Have you thought about what form this documentation will take in the end: Will be a Word doc, a DVD, a site with a series of pages breaking down the application, a blogging tool that just rattles off details of the application as one dives through it, using some off-the-shelf document management system like Share Point, or something else? Getting Results would be an example of an on-line book that is a series of pages for example.

What kind of version control and editing process do you want this documentation to take is another issue that may be worth pondering before you get too far into this. How do you want to handle updates and changes.

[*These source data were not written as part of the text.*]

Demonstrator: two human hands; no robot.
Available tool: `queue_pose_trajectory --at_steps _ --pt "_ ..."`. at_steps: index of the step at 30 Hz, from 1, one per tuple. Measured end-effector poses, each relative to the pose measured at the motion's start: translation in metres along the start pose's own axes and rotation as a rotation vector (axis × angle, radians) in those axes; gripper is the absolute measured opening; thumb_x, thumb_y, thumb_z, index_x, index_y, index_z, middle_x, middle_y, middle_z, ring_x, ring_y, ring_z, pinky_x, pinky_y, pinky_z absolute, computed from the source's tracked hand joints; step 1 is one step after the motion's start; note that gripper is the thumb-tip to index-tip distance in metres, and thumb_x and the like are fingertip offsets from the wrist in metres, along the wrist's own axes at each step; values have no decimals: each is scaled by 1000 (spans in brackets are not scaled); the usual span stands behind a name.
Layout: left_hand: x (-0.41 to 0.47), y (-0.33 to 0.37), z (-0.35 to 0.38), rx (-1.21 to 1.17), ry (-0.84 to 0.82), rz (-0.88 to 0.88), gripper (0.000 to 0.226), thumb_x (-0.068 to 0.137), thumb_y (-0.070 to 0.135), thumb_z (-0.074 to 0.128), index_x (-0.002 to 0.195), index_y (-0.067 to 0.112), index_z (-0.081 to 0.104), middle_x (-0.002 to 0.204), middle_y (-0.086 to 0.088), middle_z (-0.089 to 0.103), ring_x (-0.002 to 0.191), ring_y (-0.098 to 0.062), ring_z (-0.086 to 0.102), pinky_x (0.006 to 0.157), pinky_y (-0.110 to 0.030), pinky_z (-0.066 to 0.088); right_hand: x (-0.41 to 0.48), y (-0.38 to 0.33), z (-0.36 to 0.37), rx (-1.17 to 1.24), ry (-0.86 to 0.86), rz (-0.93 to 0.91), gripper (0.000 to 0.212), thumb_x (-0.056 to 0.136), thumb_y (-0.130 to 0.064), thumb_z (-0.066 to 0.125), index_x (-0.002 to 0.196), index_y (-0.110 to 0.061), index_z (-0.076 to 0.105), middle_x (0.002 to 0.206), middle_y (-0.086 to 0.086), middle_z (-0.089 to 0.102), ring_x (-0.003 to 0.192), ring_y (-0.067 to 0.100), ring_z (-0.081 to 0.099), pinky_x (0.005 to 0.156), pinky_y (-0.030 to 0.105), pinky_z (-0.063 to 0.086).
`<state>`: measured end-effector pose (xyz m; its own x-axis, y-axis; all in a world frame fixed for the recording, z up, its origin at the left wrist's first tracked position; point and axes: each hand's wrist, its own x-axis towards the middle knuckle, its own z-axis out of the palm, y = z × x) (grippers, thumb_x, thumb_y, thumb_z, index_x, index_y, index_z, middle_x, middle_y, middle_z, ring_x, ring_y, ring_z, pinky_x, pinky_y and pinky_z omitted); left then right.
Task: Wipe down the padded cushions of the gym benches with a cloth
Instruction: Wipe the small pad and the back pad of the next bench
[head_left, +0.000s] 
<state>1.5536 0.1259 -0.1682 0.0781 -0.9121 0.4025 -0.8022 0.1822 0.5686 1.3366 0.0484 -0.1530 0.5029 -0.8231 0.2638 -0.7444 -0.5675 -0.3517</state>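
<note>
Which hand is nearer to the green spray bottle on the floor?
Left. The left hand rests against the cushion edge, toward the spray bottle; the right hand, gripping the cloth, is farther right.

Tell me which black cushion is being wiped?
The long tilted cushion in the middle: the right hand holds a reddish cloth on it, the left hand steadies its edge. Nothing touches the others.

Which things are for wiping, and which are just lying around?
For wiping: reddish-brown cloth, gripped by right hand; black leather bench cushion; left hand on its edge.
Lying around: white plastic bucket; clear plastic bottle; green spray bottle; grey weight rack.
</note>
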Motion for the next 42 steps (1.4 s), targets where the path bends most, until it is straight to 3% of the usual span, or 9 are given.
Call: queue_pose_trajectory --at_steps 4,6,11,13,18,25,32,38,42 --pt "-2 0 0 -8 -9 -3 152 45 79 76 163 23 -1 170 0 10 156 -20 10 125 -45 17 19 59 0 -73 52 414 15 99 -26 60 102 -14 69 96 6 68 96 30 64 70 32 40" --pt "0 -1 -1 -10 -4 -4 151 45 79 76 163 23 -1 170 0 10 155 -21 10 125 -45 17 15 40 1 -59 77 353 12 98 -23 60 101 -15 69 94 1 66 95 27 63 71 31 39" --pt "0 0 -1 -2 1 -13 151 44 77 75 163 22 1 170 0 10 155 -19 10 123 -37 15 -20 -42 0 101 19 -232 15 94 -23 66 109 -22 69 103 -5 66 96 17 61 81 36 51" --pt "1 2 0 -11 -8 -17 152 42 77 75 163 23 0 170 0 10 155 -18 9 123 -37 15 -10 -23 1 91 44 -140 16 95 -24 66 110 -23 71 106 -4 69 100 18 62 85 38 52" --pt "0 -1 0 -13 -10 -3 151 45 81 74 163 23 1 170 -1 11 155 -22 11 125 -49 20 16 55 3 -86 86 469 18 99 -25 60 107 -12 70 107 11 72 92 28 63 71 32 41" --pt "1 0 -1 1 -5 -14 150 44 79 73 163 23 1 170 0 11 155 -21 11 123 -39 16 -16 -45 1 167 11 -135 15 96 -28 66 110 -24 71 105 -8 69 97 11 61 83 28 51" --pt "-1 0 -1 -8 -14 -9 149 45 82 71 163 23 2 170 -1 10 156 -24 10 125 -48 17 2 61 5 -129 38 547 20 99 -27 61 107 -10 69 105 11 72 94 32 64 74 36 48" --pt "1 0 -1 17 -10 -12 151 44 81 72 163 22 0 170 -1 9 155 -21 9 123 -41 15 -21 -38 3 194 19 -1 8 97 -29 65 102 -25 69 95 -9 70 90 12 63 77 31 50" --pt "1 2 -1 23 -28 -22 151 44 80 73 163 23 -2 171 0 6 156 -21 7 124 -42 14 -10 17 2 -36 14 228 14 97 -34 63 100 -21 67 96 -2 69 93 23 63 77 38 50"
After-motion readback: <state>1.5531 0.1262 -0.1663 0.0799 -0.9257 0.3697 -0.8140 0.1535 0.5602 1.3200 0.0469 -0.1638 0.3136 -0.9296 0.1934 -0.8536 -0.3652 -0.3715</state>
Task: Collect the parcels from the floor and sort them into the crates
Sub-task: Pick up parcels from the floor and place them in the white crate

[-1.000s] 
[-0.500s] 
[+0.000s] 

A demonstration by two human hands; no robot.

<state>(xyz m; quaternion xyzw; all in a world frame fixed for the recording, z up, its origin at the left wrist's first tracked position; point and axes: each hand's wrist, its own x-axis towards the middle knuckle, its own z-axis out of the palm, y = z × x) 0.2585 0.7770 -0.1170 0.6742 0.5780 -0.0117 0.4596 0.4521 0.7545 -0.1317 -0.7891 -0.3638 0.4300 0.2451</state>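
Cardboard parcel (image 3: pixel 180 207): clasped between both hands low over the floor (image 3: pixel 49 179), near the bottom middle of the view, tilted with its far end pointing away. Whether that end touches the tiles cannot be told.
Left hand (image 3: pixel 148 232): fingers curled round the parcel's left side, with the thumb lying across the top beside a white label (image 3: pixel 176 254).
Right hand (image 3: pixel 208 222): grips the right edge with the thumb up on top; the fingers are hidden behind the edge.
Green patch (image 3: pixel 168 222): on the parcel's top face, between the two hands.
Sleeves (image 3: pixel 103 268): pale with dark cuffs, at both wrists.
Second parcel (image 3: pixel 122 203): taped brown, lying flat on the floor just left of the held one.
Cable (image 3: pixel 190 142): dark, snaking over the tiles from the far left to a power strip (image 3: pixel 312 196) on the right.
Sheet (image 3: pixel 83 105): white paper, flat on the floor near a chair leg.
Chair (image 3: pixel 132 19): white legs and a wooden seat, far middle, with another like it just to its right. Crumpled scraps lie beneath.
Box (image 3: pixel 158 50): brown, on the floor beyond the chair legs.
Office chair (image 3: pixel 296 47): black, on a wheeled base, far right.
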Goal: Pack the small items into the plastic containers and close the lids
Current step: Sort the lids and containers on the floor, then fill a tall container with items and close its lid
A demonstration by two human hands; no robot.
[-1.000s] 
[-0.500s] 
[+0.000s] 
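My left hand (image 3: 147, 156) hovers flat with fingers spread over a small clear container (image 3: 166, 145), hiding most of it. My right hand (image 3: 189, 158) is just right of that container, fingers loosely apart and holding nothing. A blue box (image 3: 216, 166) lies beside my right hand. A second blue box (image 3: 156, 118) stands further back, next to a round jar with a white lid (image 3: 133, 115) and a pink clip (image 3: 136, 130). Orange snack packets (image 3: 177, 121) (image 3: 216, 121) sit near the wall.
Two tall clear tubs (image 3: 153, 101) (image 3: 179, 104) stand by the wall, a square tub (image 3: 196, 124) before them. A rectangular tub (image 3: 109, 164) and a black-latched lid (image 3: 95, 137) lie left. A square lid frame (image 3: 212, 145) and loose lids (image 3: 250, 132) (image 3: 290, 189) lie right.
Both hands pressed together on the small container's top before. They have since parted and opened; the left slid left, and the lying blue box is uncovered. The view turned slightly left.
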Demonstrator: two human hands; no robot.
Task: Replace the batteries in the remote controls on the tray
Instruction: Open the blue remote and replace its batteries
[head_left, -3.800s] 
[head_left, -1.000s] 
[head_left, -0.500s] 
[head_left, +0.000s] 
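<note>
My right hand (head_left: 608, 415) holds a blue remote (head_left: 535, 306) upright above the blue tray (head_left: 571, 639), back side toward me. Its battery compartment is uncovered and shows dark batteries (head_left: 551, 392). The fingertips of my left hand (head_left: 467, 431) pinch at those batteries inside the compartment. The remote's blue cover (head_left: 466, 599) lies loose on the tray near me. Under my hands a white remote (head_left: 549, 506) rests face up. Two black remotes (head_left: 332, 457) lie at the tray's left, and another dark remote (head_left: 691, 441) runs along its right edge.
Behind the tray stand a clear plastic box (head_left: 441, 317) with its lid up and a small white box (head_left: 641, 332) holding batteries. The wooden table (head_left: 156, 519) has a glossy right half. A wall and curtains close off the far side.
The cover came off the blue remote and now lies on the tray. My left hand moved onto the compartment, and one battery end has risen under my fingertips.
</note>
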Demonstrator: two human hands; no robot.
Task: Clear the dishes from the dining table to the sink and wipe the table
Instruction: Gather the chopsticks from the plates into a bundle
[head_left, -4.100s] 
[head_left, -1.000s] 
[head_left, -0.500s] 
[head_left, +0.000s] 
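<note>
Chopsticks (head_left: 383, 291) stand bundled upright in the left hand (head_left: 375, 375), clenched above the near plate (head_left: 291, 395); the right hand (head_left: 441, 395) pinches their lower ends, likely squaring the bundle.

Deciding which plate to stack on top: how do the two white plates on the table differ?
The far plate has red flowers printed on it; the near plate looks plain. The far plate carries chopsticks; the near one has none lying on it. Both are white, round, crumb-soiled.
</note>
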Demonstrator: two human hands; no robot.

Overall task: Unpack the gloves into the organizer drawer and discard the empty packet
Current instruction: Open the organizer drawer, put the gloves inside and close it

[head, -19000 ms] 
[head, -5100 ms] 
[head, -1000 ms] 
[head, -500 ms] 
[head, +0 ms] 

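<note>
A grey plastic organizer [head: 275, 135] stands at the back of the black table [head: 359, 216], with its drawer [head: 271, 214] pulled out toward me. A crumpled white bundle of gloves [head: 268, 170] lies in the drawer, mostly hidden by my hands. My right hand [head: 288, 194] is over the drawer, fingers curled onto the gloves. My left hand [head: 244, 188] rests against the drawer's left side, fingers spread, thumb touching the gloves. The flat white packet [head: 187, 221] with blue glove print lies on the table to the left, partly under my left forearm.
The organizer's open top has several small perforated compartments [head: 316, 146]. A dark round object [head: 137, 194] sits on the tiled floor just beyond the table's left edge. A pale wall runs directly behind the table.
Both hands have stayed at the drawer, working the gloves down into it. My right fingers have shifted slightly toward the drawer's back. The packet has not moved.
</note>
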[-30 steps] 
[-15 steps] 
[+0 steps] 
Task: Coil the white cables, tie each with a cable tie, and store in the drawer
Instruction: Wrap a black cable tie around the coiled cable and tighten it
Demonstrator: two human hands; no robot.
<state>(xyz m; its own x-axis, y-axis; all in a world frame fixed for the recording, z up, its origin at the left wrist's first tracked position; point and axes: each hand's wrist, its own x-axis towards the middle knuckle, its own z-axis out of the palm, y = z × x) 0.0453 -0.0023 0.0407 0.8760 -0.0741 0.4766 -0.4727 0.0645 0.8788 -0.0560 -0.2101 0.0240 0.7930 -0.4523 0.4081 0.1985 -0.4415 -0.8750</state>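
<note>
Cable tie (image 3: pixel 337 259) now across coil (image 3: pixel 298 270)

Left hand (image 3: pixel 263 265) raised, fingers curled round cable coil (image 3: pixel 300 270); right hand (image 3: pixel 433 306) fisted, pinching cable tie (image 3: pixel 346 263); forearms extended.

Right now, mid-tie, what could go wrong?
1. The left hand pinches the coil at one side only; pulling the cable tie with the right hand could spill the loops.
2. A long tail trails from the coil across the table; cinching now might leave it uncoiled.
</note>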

Feedback is likely to be another interesting dimension on this as whatever you create there will likely be more than a few critiques and how well are those changes prioritized and throttled is another question I'd consider before getting that first version out.

Good luck!


Constructing Documentation, like constructing all other kinds of software, is an inherently complex process.

That's why software developers invented the Agile methods.

Documentation is just software without a compiler. The same methods for software projects applies to documentation projects. Preciesely the same reasoning.

When you write software you start with use cases (or user stories). Documentation is no different.

You prioritize the use cases with an approximate budget.

You have sprints.

You have releases.

You do quality assurance -- testing -- review -- correction and re-release.

It's exactly like building software.

Who are your users? What problems do they have? How will the document solve their problem? Prioritize. Sprint. Eventually, you'll release.